Alex

Posted on Jul 1

From Python/Pandas to Rust/C++: taking our tick simulation from 140ms to microseconds per window

#rust #performance #showdev #python

TL;DR

We're a small ML lab building alpha models for a handful of partners. Our market simulation loop — the part that keeps you honest about look-ahead bias — was 900–1300 ms per window in Python/Pandas, which made every experiment a 6–20 hour run. We went pandas → numpy → hand-written Rust + C++ models and landed at 1–5 ms per window on a cheap cloud box (4–40 µs on a high-clock CPU). This is the honest engineering story, and an actual question at the end for anyone who does HFT/MM.

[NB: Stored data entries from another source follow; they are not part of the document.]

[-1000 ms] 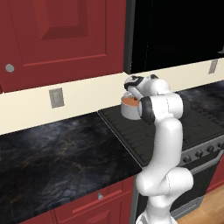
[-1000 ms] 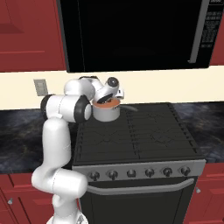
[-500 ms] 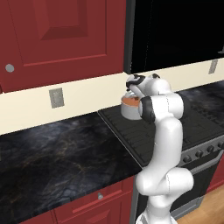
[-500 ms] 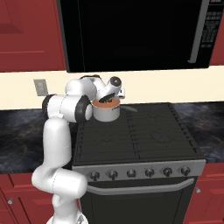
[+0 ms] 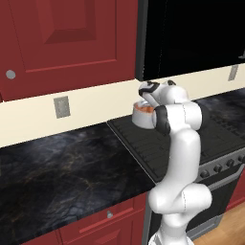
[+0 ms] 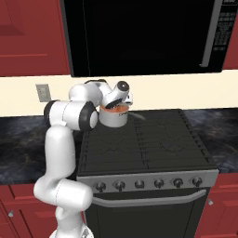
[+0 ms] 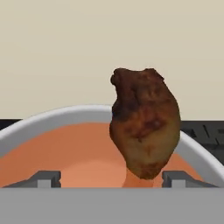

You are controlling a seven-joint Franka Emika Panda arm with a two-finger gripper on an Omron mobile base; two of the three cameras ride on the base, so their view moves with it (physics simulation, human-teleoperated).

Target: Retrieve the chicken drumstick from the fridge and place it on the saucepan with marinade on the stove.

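Hand [image 7: 105, 179] is spread wide, gripping nothing; the small brown chicken drumstick [image 7: 144, 124] stands in orange-red marinade [image 7: 65, 153], its lower end hidden, inside the silver saucepan [image 6: 114, 116].

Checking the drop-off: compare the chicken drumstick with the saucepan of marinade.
The lumpy brown chicken drumstick is rough and mottled; the round silver metal saucepan is smooth and shiny. The drumstick stands on end; the saucepan sits level, with flat orange-red marinade inside. The drumstick is much smaller. Both are at the black stove.
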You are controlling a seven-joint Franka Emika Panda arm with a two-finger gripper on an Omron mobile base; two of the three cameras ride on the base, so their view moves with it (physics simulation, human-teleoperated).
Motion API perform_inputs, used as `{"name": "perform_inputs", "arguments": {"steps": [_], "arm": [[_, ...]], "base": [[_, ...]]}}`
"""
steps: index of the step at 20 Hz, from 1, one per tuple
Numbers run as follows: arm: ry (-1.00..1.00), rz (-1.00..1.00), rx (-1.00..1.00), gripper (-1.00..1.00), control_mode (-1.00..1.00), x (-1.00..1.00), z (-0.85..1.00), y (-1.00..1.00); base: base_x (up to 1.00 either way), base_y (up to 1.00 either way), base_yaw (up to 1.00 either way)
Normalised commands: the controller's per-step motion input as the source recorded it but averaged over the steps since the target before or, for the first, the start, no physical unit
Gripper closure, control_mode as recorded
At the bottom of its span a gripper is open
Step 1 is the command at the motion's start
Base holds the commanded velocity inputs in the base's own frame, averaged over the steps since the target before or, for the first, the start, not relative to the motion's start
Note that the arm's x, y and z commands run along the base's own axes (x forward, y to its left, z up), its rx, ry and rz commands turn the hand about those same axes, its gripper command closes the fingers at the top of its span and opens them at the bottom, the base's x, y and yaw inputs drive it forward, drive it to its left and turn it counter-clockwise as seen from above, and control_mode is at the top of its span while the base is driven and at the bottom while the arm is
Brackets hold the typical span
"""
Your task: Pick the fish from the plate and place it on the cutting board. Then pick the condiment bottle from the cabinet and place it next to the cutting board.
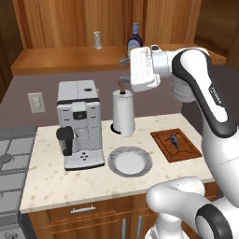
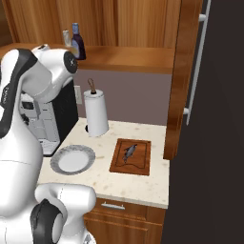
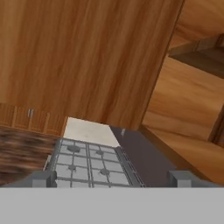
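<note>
The slender dark fish (image 1: 173, 139) (image 2: 129, 151) lies on the reddish-brown cutting board (image 1: 185, 150) (image 2: 138, 165) at the right of the counter. The round plate (image 1: 130, 162) (image 2: 73, 159) sits bare in front of the paper towel roll. The dark condiment bottle (image 1: 135, 39) (image 2: 78, 42) with its blue cap stands upright on the wooden cabinet shelf (image 1: 70, 58) (image 2: 128, 55). My gripper (image 1: 123, 70) (image 3: 112, 179) hangs open and empty at shelf height, just below and left of the bottle, pointing left. In the hand view it faces wood panels and the stove.
A coffee machine (image 1: 79, 123) stands left of the plate, and a paper towel roll (image 1: 123, 113) (image 2: 96, 114) behind it. A clear shaker (image 1: 97, 40) (image 2: 66, 37) stands on the shelf left of the bottle. The stove (image 1: 9, 154) (image 3: 87, 166) is at far left, tall dark panel (image 2: 214, 119) at right.
</note>
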Motion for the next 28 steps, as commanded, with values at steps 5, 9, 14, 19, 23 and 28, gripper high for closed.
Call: {"name": "perform_inputs", "arguments": {"steps": [5,9,14,19,23,28], "arm": [[0.00,-0.02,0.10,-1.00,-1.00,0.00,0.20,-0.08],[0.00,-0.04,0.02,-1.00,-1.00,0.00,0.14,-0.09],[0.00,-0.05,0.00,-1.00,-1.00,0.00,0.16,-0.08],[0.00,-0.07,0.00,-1.00,-1.00,0.00,0.16,-0.15],[0.00,-0.07,0.00,-1.00,-1.00,0.00,0.12,-0.16],[0.00,-0.07,0.00,-1.00,-1.00,0.00,0.01,-0.18]], "base": [[0.00,0.00,0.00],[0.00,0.00,0.00],[0.00,0.00,0.00],[0.00,0.00,0.00],[0.00,0.00,0.00],[0.00,0.00,0.00]]}}
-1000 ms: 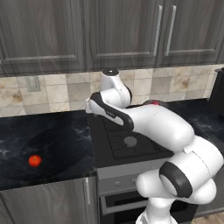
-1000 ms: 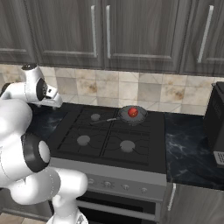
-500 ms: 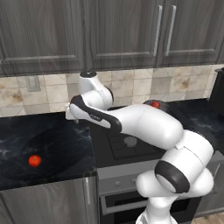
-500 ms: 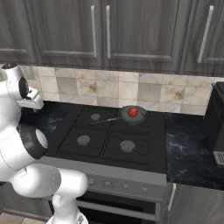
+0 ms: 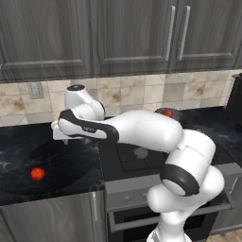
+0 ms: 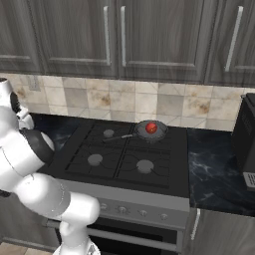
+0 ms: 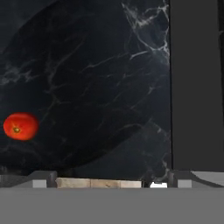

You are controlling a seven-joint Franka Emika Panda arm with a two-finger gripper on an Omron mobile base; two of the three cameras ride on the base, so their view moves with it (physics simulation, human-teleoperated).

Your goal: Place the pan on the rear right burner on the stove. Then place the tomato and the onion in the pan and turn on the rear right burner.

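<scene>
Spread wide and holding nothing, the two-finger pincer hangs over the black marbled worktop left of the stove in the left base view, the white arm reaching out low across the stove's left edge. Below and left of it, near the worktop's front edge, lies the small glossy orange-red tomato, well apart from the fingers. Behind the arm, a red ball shows at the stove's rear right.

From the right base view, the black four-burner gas stove carries the small round dark-grey frying pan on its rear right burner, thin handle pointing left. A dull pinkish-red ball, by my reading the onion, sits inside the pan.

Looking along the hand, the tomato rests on the bare worktop, off to the view's left side and not yet between the finger tips.

As I judge it, the tomato is light, smooth and round, so it may roll or squirt sideways under a pinch. Best to come straight down over it and close gently across its widest middle, with both pads level.
</scene>
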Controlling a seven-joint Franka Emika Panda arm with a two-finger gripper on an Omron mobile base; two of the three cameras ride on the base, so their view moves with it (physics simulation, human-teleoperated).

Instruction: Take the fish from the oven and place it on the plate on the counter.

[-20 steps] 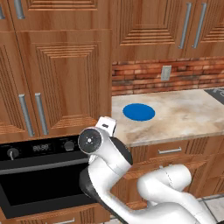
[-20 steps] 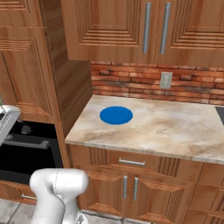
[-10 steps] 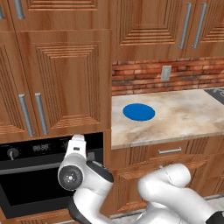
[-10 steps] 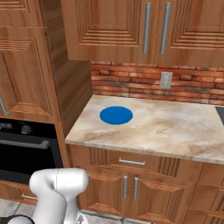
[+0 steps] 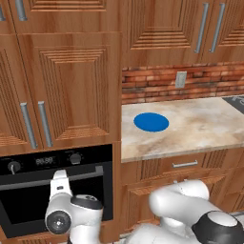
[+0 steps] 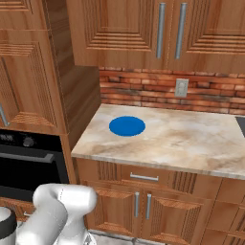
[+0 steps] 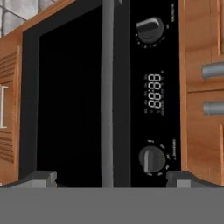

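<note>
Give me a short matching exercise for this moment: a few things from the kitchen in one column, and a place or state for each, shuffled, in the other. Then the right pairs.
Things:
1. flat round bright blue plate
2. black wall oven with dark glass door
3. grey wall outlet
4. long silver bar handle of the oven

Places or states:
A. on the red brick backsplash
B. door shut
C. lying bare on the beige marbled stone counter
D. running between the gripper's two fingertips in the hand view

Pairs: 1-C, 2-B, 3-A, 4-D
</note>
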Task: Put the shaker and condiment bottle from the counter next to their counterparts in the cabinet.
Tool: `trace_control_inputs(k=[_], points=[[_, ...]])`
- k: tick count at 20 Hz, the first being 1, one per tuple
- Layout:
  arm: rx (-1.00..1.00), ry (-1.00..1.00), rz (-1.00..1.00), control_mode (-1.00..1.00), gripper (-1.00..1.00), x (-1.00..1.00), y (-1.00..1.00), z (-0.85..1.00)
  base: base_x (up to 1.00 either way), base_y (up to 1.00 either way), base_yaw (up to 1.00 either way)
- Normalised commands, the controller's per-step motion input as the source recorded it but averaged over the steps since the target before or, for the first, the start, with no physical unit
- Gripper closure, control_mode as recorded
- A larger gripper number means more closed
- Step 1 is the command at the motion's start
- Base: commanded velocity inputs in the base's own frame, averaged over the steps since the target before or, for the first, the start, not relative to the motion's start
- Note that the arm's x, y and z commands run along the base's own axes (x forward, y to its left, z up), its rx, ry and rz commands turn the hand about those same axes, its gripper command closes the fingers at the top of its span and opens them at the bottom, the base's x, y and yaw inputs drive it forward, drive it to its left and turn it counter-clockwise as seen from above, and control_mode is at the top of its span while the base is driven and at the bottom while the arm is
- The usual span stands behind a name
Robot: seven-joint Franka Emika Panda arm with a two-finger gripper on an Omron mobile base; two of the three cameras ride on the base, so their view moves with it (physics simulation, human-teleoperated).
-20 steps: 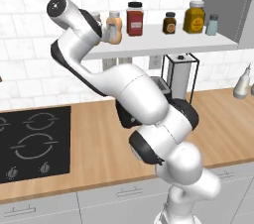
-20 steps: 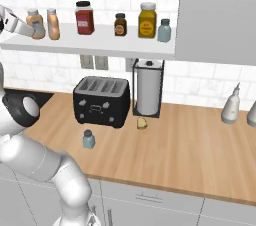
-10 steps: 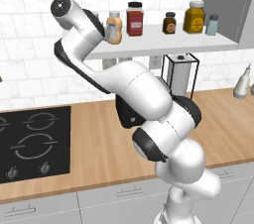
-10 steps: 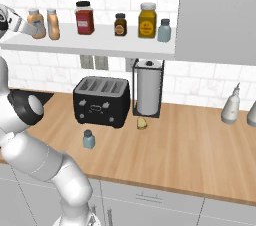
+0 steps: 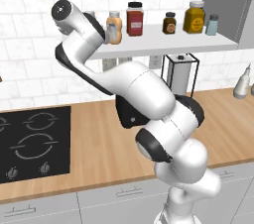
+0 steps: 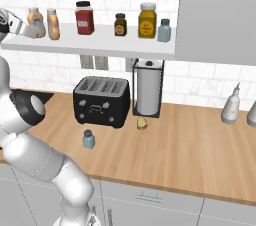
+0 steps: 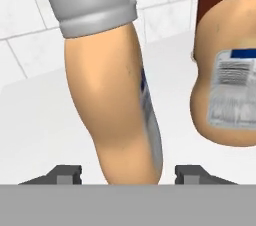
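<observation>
Fingertips of the gripper [image 7: 120, 176] stand apart on either side of the condiment bottle [image 7: 117, 95], whether pressing on it or just released cannot be told. The bottle rests upright at the left end of the cabinet [image 6: 100, 45], placed there because its matching bottle [image 7: 227, 80] stands just beside it, toward the red jar [image 6: 84, 18]. Farther along that shelf, past the amber jar [image 6: 147, 20], waits the matching shaker [image 6: 164, 30]. The shaker [image 6: 88, 139] remains on the counter [image 6: 190, 150], in front of the toaster [image 6: 101, 101].
</observation>
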Motion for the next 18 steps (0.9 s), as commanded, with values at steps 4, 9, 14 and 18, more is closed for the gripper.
trace_control_inputs(k=[4, 9, 14, 18], points=[[0.00, 0.00, 0.05, -1.00, -1.00, 0.00, 0.00, -0.30, 0.00, 0.00, 0.00], [0.00, 0.00, 0.03, -1.00, -1.00, -0.05, 0.00, -0.13, 0.00, 0.00, 0.00], [0.00, 0.00, 0.01, -1.00, -1.00, -0.21, 0.00, 0.03, 0.00, 0.00, 0.00], [0.00, 0.00, 0.00, -1.00, -1.00, -0.56, 0.00, 0.32, 0.00, 0.00, 0.00]])
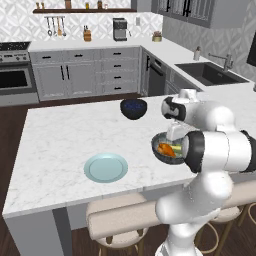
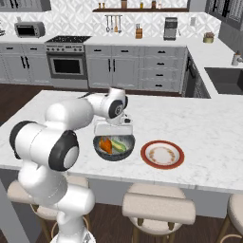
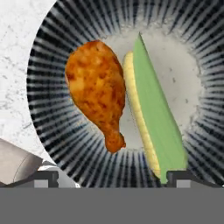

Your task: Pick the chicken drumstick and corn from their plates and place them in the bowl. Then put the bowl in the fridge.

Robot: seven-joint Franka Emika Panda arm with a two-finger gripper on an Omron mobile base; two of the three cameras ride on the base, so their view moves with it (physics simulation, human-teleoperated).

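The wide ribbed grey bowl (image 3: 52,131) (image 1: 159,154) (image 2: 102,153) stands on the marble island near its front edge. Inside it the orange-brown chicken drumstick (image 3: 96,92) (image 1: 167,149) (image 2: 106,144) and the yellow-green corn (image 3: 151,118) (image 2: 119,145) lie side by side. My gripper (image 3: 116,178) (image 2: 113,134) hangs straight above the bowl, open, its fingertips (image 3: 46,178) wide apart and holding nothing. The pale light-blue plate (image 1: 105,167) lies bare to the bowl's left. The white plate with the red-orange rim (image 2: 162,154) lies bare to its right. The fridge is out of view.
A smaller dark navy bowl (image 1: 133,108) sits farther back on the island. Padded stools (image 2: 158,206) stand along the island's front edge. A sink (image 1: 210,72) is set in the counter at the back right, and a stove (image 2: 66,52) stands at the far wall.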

Not a pitch — I'll explain why at the bottom.

The problem: simulation, not latency

Our whole training stack is Python: feature engineering → targets → training → backtests → and the one that actually matters, simulation (strict, no look-ahead).

Simulation is brutal on compute. On 1m/5m bars over years of history, a single run on a normal workstation took 6–20 hours. For each window we compute several hundred features, then run inference. Data → features → inference of one window was 900–1300 ms.

We never cared about that latency for trading. We cared because every experiment took a day, and I had a backlog of hypotheses to test.

Step 1: pandas → numpy

Being Python people, the first move was obvious: rip pandas out of the hot path and go numpy. Real win — ~140 ms/window. We could finally evaluate models across more angles.

But rolling-window recomputation and allocation churn were still the ceiling, and 140 ms only let me run the basic experiments.

Step 2: accepting the language was the wall

My friend has written Rust for years and never shut up about it: "your Python is nonsense, rewrite it in Rust." We argued for years about whether Rust is always worth it.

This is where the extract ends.